* YOUR INSTRUCTIONS
Search the records below for the word "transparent", then return every line where it appears.

[Dataset items]
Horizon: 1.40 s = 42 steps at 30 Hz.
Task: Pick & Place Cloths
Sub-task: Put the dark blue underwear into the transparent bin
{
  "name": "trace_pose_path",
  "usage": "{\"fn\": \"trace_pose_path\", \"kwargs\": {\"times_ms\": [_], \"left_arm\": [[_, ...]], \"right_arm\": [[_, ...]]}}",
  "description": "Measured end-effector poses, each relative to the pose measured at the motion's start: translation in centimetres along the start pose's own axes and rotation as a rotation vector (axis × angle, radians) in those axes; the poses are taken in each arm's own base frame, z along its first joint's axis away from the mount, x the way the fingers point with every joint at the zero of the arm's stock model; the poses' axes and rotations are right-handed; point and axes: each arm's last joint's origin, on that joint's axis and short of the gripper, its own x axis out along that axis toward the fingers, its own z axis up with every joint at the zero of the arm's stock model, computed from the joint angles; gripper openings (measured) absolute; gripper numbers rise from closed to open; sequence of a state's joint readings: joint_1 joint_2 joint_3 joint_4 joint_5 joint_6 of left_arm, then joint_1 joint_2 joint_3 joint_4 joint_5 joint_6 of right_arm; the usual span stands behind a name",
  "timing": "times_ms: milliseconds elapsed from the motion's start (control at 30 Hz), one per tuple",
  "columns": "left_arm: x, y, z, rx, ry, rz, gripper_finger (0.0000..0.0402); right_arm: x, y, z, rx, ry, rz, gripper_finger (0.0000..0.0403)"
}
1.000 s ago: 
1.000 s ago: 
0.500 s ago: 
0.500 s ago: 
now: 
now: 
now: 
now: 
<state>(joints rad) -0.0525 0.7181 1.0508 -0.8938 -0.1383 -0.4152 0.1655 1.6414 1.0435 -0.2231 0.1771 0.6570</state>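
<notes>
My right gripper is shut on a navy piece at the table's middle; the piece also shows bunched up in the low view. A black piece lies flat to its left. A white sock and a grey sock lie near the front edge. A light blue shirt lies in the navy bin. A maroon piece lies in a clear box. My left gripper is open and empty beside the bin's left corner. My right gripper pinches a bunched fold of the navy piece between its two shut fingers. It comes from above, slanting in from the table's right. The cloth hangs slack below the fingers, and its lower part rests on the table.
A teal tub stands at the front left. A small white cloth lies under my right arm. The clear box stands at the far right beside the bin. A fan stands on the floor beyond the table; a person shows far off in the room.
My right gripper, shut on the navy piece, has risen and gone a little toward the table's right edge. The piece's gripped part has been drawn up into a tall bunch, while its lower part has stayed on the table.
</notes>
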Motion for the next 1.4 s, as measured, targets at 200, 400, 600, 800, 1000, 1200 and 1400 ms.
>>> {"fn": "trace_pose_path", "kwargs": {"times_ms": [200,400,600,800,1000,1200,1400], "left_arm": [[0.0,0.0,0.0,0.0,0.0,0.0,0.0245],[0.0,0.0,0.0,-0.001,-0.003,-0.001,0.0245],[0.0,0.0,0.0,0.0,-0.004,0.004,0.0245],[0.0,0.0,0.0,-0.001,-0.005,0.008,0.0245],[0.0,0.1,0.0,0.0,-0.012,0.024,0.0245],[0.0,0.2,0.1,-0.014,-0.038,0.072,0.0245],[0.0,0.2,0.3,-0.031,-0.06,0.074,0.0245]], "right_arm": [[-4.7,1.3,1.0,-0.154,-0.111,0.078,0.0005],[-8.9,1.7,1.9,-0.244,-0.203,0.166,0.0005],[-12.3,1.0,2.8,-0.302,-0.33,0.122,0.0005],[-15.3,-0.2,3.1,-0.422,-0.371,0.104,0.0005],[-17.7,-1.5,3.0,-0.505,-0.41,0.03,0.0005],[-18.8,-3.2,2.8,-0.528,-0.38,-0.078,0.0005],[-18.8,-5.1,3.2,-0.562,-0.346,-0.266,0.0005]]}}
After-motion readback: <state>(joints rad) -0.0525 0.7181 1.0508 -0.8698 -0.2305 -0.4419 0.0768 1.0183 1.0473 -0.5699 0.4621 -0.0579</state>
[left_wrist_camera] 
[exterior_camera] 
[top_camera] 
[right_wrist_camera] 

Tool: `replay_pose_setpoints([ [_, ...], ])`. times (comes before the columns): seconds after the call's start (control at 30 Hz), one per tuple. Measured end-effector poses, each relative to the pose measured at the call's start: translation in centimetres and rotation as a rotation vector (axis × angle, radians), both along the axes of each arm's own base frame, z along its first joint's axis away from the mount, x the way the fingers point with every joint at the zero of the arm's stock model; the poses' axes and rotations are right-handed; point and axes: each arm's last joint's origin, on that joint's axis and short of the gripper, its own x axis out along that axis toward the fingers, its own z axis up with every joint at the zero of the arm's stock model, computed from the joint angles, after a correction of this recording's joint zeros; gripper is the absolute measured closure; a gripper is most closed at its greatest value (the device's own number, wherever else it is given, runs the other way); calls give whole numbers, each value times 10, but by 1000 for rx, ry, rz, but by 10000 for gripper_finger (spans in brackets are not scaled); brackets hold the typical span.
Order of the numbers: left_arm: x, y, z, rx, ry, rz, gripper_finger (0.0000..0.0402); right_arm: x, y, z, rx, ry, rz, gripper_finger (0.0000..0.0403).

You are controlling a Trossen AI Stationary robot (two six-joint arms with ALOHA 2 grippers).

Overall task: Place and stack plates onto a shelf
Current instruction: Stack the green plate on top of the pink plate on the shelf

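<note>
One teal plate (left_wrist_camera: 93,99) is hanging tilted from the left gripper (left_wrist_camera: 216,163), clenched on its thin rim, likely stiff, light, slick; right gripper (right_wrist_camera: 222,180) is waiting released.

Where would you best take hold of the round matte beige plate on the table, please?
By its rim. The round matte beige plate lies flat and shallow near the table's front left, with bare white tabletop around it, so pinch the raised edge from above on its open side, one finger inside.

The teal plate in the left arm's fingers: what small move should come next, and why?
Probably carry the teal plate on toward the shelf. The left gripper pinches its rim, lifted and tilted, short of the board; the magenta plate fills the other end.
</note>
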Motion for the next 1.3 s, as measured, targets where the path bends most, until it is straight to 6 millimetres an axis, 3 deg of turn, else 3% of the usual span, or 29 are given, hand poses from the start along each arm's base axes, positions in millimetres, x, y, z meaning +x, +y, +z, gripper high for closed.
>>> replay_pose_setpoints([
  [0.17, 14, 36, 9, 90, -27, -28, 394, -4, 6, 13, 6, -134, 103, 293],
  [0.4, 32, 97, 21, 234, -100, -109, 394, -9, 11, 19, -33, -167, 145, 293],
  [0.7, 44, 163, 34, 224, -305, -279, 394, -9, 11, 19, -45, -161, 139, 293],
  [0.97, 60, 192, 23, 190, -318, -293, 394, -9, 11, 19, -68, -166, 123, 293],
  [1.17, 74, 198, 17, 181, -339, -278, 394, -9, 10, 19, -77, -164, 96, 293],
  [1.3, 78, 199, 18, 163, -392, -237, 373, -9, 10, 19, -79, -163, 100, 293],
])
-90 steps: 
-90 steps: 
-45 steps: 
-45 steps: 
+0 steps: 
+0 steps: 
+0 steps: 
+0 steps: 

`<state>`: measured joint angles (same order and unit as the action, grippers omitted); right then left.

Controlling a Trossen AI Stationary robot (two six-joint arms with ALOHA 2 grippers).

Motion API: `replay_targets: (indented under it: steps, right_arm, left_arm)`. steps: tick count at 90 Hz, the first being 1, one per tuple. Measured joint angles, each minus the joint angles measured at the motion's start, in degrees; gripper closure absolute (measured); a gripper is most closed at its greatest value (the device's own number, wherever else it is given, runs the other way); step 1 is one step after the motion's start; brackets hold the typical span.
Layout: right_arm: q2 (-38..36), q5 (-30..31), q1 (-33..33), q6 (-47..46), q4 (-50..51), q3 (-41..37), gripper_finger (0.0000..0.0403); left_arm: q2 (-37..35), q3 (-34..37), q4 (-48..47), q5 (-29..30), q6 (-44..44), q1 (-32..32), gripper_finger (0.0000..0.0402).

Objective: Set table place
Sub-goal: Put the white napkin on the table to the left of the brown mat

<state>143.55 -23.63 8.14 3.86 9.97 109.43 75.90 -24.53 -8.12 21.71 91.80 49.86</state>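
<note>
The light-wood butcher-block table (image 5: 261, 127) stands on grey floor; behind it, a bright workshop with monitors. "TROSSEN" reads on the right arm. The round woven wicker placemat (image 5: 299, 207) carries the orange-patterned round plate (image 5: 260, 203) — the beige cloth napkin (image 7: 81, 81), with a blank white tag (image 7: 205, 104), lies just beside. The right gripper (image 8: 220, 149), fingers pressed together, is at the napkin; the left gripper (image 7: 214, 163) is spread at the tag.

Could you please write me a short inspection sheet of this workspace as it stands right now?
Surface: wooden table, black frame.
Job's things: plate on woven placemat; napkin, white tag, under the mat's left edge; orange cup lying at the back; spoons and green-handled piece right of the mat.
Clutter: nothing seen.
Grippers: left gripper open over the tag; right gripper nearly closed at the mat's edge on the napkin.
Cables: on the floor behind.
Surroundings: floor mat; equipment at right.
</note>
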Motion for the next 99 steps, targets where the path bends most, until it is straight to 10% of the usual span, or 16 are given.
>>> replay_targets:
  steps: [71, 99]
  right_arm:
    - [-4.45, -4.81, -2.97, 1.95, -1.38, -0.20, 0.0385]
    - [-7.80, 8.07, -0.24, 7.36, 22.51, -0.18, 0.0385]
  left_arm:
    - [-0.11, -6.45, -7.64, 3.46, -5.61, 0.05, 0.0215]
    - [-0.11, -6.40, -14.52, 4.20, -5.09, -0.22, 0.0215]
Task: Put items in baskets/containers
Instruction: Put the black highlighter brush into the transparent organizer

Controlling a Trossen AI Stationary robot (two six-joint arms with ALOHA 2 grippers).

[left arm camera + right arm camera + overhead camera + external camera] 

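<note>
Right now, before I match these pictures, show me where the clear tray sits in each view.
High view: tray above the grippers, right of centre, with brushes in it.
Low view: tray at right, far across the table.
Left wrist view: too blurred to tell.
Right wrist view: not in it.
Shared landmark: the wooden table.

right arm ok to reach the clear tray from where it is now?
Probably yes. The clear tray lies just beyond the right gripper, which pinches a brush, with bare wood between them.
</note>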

* REPLY TO THE EXERCISE
Sub-task: Put the dark blue underwear into the transparent bin
Instruction: Put the black highlighter brush into the transparent organizer

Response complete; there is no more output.